** Material to process follows **

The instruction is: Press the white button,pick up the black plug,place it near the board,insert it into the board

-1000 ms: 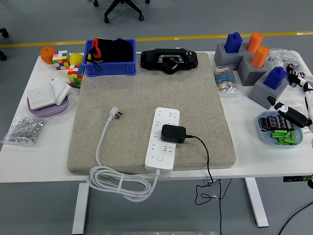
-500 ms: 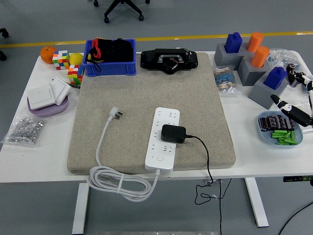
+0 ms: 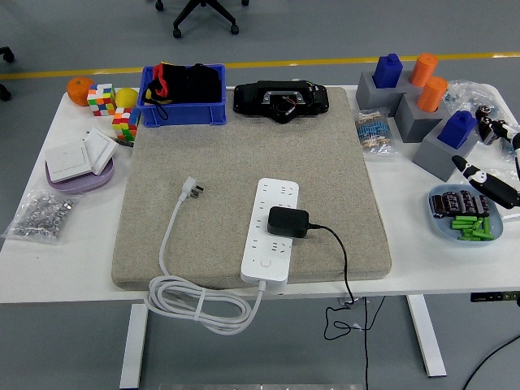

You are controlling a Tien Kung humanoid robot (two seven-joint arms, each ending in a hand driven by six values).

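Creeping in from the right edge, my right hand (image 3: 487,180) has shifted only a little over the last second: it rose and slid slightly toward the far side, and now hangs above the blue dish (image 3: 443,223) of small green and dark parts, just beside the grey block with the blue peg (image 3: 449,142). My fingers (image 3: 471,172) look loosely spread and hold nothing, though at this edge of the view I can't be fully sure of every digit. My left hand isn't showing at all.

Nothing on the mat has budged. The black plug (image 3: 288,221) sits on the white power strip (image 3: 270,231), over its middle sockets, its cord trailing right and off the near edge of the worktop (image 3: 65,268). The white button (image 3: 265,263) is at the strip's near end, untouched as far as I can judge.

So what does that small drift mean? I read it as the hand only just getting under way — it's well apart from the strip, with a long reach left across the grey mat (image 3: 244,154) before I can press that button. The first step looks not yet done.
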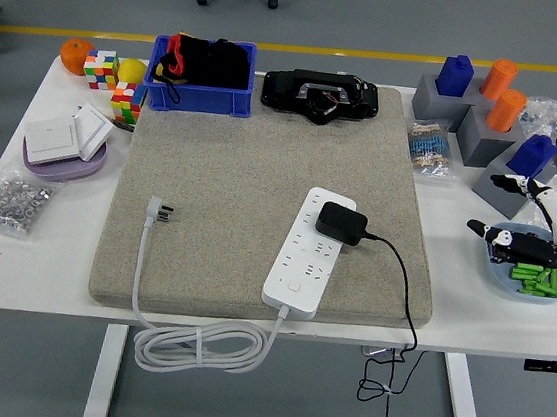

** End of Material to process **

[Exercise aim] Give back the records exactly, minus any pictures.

[Task answer]
The instruction is: Press the white button,pick up the black plug,place it near the board,insert it into the board

-1000 ms: 
-500 ms: 
+0 ms: 

You are controlling a Tien Kung humanoid robot (two seven-joint arms, each ending in a hand driven by six values).

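Creeping in from the right edge, my right hand (image 3: 487,180) has shifted only a little over the last second: it rose and slid slightly toward the far side, and now hangs above the blue dish (image 3: 443,223) of small green and dark parts, just beside the grey block with the blue peg (image 3: 449,142). My fingers (image 3: 471,172) look loosely spread and hold nothing, though at this edge of the view I can't be fully sure of every digit. My left hand isn't showing at all.

Nothing on the mat has budged. The black plug (image 3: 288,221) sits on the white power strip (image 3: 270,231), over its middle sockets, its cord trailing right and off the near edge of the worktop (image 3: 65,268). The white button (image 3: 265,263) is at the strip's near end, untouched as far as I can judge.

So what does that small drift mean? I read it as the hand only just getting under way — it's well apart from the strip, with a long reach left across the grey mat (image 3: 244,154) before I can press that button. The first step looks not yet done.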

The exercise requires no more work.